Wie seht ihr das? Ist der Preis für solch ein gebauchtes Rad gerechtfertigt? Habt ihr andere Vorschläge?


----------



## KIV (15. Juli 2018)

Der Preis ist absolut gerechtfertigt. Wenn Du dafür was in gutem Erhaltungszustand bekommen kannst, schlag zu.
Von den hohen Gebrauchtpreisen wirst Du ja auch mal profitieren, wenn Du das Rad abgibst.

Statt der Alu-Schrauben würde ich eher auf farbige Jagwire-Hüllen setzen - die gibts in der EBucht in allen Farben... Die Bremszüge mache ich bei gebrauchten Rädern eh als erstes neu, ich mags gerne sicher und leichtgängig.

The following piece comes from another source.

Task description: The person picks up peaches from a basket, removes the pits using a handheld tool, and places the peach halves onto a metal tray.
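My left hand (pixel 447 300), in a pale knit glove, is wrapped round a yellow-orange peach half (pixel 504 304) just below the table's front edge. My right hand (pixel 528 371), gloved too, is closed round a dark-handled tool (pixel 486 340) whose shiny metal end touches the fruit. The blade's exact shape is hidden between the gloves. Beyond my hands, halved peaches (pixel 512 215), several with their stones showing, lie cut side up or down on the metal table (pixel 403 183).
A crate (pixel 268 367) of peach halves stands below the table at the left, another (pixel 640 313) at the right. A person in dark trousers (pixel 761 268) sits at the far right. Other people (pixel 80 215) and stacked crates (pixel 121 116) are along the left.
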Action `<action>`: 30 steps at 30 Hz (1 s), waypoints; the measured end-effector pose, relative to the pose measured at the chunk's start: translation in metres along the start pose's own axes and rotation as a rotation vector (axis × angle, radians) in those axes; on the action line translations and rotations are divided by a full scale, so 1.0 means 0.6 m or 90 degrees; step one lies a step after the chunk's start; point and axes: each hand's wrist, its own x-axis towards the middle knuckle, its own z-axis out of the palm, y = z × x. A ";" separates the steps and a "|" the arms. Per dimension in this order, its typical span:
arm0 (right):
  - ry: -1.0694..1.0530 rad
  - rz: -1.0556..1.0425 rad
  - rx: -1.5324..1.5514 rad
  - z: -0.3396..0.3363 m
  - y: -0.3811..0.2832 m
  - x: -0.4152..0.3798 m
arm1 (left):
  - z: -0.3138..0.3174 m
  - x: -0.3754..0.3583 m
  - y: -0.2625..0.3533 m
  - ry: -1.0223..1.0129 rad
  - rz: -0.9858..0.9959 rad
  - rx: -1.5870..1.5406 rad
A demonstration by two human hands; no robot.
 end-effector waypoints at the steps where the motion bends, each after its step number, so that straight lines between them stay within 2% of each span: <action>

Aber nur um noch ein weiteres Faß aufzumachen: Wie wärs denn mit 26“..? Das Kania/Pyro wird schon passen und die längere Nutzungsdauer rechtfertigt ggf auch den Neukauf, zusammen mit dem höheren Wiederverkaufspreis.


----------



## MTB-News.de




----------



## x world one (16. Juli 2018)

Also ich plane eine Nutzungsdauer von 2, max. 3 Jahren. Dann wird das Rad an die kleine Schwester übergeben. Sie ist dann 8 Jahre, bräuchte also die gleiche Größe. Deshalb war meine Idee bei einem 24“ zu bleiben, dass dann weitergegeben wird. 
Wie lang wäre denn die Nutzungsdauer bei einem 26“ ? Da habe ich unter Anderem das Frog 62 und das Conway gefunden.


----------



## KIV (16. Juli 2018)

Die genannten Bikes kenne ich nicht, aber sehr sicher sind die Rahmen größer als beim 13er Kania/Pyro. Entsprechend kann es sein, dass die Überstandshöhe und/oder der Reach noch zu groß ist. Dafür kann man das Rad dann etwas länger fahren, so bis 150cm Körpergröße oder etwas mehr mags gehen.

Aber bei dem Abstand zur „Nachnutzerin“ erscheint mir das 24er sinnvoller.


----------



## x world one (16. Juli 2018)

Meine Kleine ist auch etwas zierlicher als die Große. Ich möchte vermeiden, dass ich in ca. 2-3Jahren nochmal ein Rad kaufe, dass dann nur die Kleine fährt. Die Große ist dann 11-12Jahre und wird dann sicher ein größeres Rad benötigen.

Ehrlich gesagt, wären mit jetzt die fast 800 Euro für ein Pyro auch zu teuer. Deshalb lieber ein Gebrauchtrad welches ich etwas pimpe. Dann sollte ich unter 500 Euro bleiben.

Achso, die Schrittlänge 61cm ist ohne Schuhe und Tochter knapp über 30kg.

Ich hätte auch kein Problem damit ein Ead selber aufzubauen, also Rahmen mit Starrgabel kaufen und Standard Gebrauchtteile anbauen.


----------



## Kati (16. Juli 2018)

Vielleicht auch eine Option? -> Ich habe ein kleines 26er gekauft und will es nächstes Jahr erstmal mit 24“ Rädern fahren lassen (Geht halt nur mit Scheibenbremse ohne große Bastelei). So brauche ich kein 24“. Zumindest denke ich mir das so


----------



## x world one (16. Juli 2018)

KIV schrieb:


> Die genannten Bikes kenne ich nicht, aber sehr sicher sind die Rahmen größer als beim 13er Kania/Pyro. Entsprechend kann es sein, dass die Überstandshöhe und/oder der Reach noch zu groß ist.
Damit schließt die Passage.